I’m speaking at the Educational Innovation in Economics and Business (EdinEB) conference on 3 June, in Brighton. The conference is focused on the interplay between theory and practice, with the focus on “Critically questioning educational innovation in economics and business: Human interaction in a virtualising world”. I will be speaking about the following…
Abstract
The global economic crisis of 2008 has been followed by a persistent recession, with low levels of growth, weak aggregate demand, and high levels of underemployment or unemployment. This forced an engagement with the idea that the global economy is witnessing a secular stagnation or crisis, which has in-turn recalibrated the landscape of English higher education, with implications for the idea of the University. This process has amplified the twin forces of marketization and financialisation that are reconstituting the higher education sector for the production, circulation and accumulation of value.
As a result of this restructuring for value, educational innovation has been subsumed under political economic realities, which stipulate that there is no alternative to the logic of choice and competition. This political economy is underscored culturally and pedagogically through an obsession with innovation that includes: redefining academic labour as entrepreneurial or for employment; enforcing a creative curriculum; amplifying the use of data to establish learning gain; co-opting the staff/student relationship as partnership; developing internationalisation strategies through open education.
This keynote will argue that educational innovations might usefully be examined in light of the relationships between: technological and organisational innovation; the dominant political economy that is affecting competing educational providers; the disciplinary role of the State in shaping an educational space for further capital accumulation; and the subsumption of open networks to the realities of performativity and performance management. The argument will situate educational innovations inside-and-against Capital’s drive to subsume labour practices inside technologically-mediated forms of coercion, command and control, rather than to enable social mobility or emancipation.

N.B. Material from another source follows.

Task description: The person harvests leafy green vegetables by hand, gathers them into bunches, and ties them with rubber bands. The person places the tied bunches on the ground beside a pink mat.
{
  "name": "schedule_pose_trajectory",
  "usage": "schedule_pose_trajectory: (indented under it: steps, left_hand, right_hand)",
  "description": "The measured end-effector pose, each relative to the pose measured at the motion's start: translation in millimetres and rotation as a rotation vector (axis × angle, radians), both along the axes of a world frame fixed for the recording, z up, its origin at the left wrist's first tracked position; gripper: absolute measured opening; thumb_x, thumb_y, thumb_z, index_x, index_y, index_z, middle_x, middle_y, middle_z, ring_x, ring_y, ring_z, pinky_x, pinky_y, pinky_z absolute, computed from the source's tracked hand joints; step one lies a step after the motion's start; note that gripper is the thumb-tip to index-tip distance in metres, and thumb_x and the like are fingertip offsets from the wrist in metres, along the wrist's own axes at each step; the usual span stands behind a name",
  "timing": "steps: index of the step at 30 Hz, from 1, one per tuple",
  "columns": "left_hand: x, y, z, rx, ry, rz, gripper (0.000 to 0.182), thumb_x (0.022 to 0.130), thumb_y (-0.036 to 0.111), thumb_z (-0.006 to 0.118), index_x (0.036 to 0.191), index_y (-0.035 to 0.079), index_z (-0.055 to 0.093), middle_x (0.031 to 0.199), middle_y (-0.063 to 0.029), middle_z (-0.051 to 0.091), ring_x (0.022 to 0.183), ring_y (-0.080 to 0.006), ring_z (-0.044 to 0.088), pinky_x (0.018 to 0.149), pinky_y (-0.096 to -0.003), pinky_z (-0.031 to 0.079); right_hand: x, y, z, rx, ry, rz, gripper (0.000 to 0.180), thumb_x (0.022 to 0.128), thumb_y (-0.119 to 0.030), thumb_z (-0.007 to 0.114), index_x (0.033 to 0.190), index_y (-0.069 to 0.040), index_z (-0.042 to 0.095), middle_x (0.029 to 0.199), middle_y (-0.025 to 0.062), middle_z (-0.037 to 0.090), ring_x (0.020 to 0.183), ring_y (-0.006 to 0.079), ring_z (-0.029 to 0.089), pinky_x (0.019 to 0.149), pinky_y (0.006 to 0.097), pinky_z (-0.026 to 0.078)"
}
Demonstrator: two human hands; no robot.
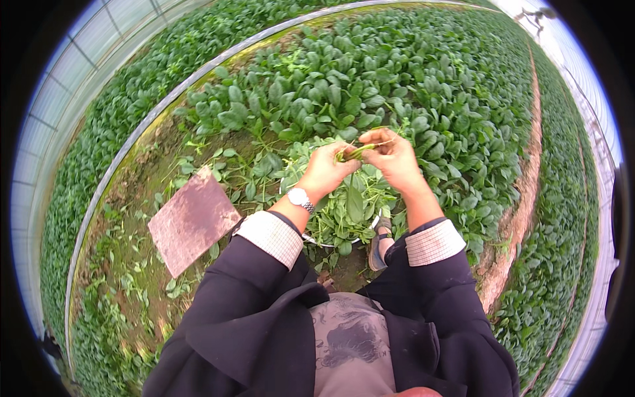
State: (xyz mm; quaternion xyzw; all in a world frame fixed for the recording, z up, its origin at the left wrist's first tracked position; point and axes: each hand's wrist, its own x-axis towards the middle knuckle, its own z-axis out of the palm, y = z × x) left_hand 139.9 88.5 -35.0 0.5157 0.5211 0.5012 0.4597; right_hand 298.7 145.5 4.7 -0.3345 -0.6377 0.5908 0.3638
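Observation:
My left hand (328, 167), with a metal-band watch on the wrist, grips the green stems of a leafy plant (358, 152) that looks like spinach. Close against it, my right hand (395, 158) pinches the same plant near its thin, pale root end. Its leaves seem to hang below the hands, though fingers hide part of the stems. Directly under both hands is a wide container with a white rim (325, 243), heaped with picked greens (330, 216).
A flat, dirt-stained square board (196, 222) lies on the soil at the left. Dense spinach (317, 94) grows ahead and to the right. A grey hose or pipe (171, 94) curves along the bed's left side. My shoe (377, 254) is beside the container. Bundles of greens (134, 350) lie lower left.

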Motion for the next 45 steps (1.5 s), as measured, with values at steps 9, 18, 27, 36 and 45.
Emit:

It will be argued that the ways in which such educational innovations and the services that are derived from them are valorised might offer a glimpse of how the processes that drive capital accumulation might themselves be resisted. The argument will draw on the examples of The Post-Crash Economics Society (PCES) at the University of Manchester, the People Political Economy Project in Oxford, the International Student Initiative for Pluralism in Economics (ISIPE), and the Rethinking Economics conference, in order to examine the social relationships that emerge around notionally neutral, educational innovations. We might then ask, is it possible to reclaim human interaction and sociability in a virtualising world?